At Risk: Public Supply Well Vulnerability Under California’s Sustainable Groundwater Management Act

Overview

Community water systems in California’s San Joaquin Valley face a host of challenges that threaten the safety and reliability of drinking water, including pollution, periodic drought, and chronic groundwater overdraft. Moreover, shallow wells, some of which serve community water systems, are vulnerable to short-term and chronic declines in groundwater levels. For example, during the 2012-2016 drought, many domestic wells and some public supply wells went dry. 

California’s Sustainable Groundwater Management Act was designed to prevent significant and unreasonable chronic lowering of groundwater levels across the state, among other undesirable effects. Yet implementation often does not protect shallow wells.  This report examines public drinking water supply well vulnerability under the Sustainable Groundwater Management Act. It focuses on wells and water systems in the San Joaquin Valley due to the area’s social and economic significance, high concentration of water-related challenges, and availability of developed groundwater sustainability plans. 

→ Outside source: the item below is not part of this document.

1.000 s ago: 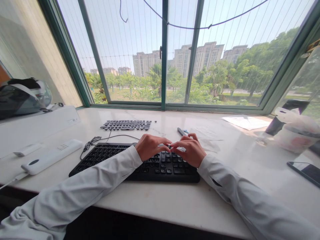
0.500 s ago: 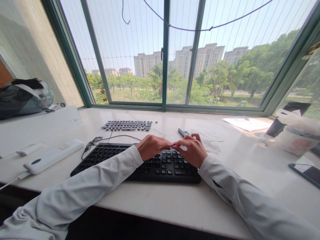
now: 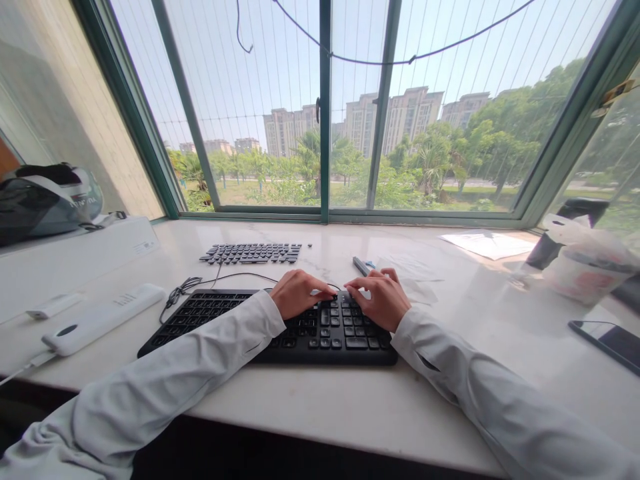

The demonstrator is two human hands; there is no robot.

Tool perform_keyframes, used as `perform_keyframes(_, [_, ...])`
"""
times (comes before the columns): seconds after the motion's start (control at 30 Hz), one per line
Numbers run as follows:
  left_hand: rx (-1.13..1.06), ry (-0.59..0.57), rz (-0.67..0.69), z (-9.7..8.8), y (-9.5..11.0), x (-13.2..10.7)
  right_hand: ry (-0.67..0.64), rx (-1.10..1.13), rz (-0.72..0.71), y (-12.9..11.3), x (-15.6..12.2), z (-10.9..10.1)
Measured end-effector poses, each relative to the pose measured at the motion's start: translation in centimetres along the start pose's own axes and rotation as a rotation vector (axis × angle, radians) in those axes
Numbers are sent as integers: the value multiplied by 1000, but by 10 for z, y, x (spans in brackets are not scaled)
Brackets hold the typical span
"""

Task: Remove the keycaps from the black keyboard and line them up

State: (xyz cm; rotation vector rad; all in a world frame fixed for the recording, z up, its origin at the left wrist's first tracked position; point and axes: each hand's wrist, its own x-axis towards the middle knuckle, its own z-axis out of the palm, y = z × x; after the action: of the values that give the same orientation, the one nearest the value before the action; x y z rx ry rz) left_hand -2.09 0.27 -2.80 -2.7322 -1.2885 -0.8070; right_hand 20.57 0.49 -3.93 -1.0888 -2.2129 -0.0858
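Note:
A black keyboard (image 3: 235,327) lies on the white marble sill (image 3: 350,413) in front of me. My left hand (image 3: 299,293) hovers over its upper middle rows, fingers curled and thumb and forefinger pinched at a key near the top edge. My right hand (image 3: 381,300) sits just to the right of it, fingers bent, tips down on the top rows. What the fingertips hold is too small to make out. Both arms are in white sleeves. Behind the keyboard lies a flat set of loose black keycaps (image 3: 253,253).
The keyboard's cable (image 3: 200,283) coils at its back left. A white power strip (image 3: 100,317), a white box (image 3: 75,257) and a helmet (image 3: 45,200) are on the left. A dark pen-like tool (image 3: 360,265), papers (image 3: 487,243), a bagged cup (image 3: 585,267) and a phone (image 3: 607,340) lie to the right.
Both hands, with fingertips meeting just above the keys, have dropped onto the keyboard's top rows and parted slightly. The view shifted a little.

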Motion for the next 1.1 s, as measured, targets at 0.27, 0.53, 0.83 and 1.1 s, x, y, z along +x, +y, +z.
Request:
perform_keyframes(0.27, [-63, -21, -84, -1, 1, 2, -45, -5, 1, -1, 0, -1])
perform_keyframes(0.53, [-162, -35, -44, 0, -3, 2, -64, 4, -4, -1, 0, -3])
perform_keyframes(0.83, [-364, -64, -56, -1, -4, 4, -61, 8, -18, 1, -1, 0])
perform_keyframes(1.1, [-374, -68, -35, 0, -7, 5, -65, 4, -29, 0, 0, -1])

The report finds that 503 of the 1,200 public supply wells in the region, or 42%, are likely to be partially or fully dry at the minimum thresholds established in the region’s sustainability plans. It includes recommendations to support small water systems and domestic wells and improve the resilience of groundwater sustainability Plans, in line with the state’s Human Right to Water. 

Key Findings

Key findings from the report include:  

  • An estimated one million people are served by water systems that have at least 30% of their wells vulnerable to minimum thresholds. Small water systems and water systems serving populations whose households make less than $75,000 per year are more likely to have impacted wells.  
  • The minimum thresholds outlined in San Joaquin Valley groundwater sustainability plans do not protect drinking water access for a significant number of public supply wells (PSWs). Some PSWs will inevitably go dry before GSAs begin actively managing groundwater, especially if extended drought returns. To effectively support the Human Right to Water, well protection analyses should be included in future GSPs. 
  • Across the San Joaquin Valley, the average minimum threshold is 100 feet below the average 2019 water level. The report finds that 503 of the 1,200 public supply wells, or 42%, are likely to be partially or fully dry at minimum thresholds established in these sustainability plans.  
  •  All groundwater sustainability plans have at least one public supply well that could be impacted at minimum threshold groundwater levels. Tule and Kaweah subbasins have the highest percentage of impacted wells, with just 20% of wells remaining active under minimum thresholds. Conversely, the Kings subbasin maintains groundwater levels that allow more than 90% of their wells to remain active. 
  • Declining groundwater levels will impact nearly 70% of systems, or 144 out of 214,. Forty percent of water systems reliant on one well are likely to have a partially or fully dewatered well at minimum threshold water levels.